もし、その卵が非休眠卵で、すぐに孵化してしまう卵ならば、乳白色のまま数日間色が変わらず、5〜6日目に突然ふっと黒っぽくなったかと思うといきなり孵化が始まります。
でも、休眠卵といって冬を越さないと生まれてこない卵ならば、翌日には色が茶色く変わり始めます。
▲2日以上たった卵。黒くなってる。こういう変化をする卵は、冬を越さないと生まれてきません。なお、この写真で乳白色のまま残っている卵は無精卵です。無精卵はいつまでたっても孵化しません。
お蚕は、品種により、1年に1度しか孵化しないものと、1年に2度、3度と孵化する二化性(にかせい)・多化性(たかせい)の品種があります。
日本在来の品種は一化性のものがほとんどで、小石丸も琉球多蚕繭も、みんな休眠卵を産みました。この卵は、このままほうっておくと来年の春まで孵化しません。

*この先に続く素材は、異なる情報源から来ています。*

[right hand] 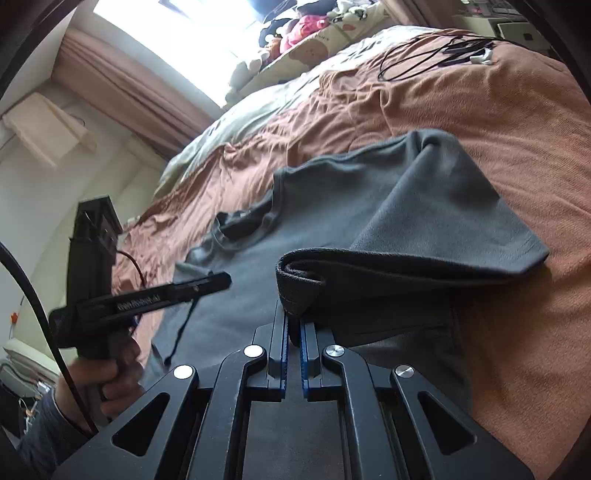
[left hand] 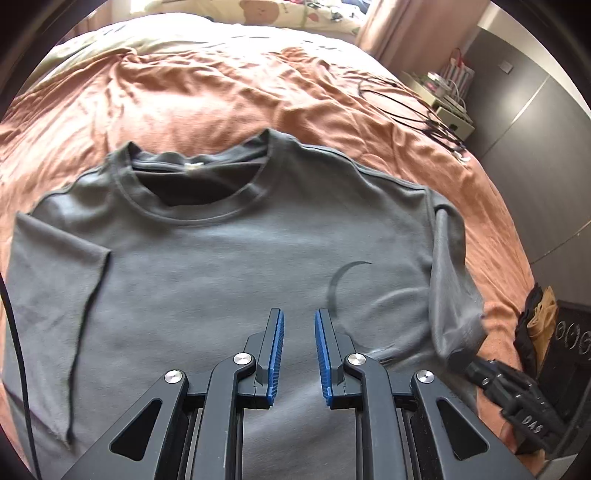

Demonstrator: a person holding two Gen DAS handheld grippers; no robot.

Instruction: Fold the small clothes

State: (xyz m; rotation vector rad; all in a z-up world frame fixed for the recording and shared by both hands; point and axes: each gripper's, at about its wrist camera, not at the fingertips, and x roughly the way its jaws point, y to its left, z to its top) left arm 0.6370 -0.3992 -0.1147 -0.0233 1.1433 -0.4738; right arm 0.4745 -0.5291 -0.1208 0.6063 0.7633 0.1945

でも、産業としてやっていくなら、1年にたった1回しか育てられないのでは効率が悪いですから、眠っている卵を目覚めさせる方法もありまして、そういうのを人工孵化とかいいます。
やり方はたしか、塩酸を薄めた溶液に卵を浸して温度管理をするんですが、うまくできるといつでも好きな時に孵化させることができるらしいです。業者から卵を注文すると、いつでも都合のいい日にあわせて送ってくれるのは、人工孵化技術のおかげ。
しかしこの人工孵化は手順が複雑で、自分でちゃんとやろうとすると趣味でマッタリ飼うレベルを超えるような気がします。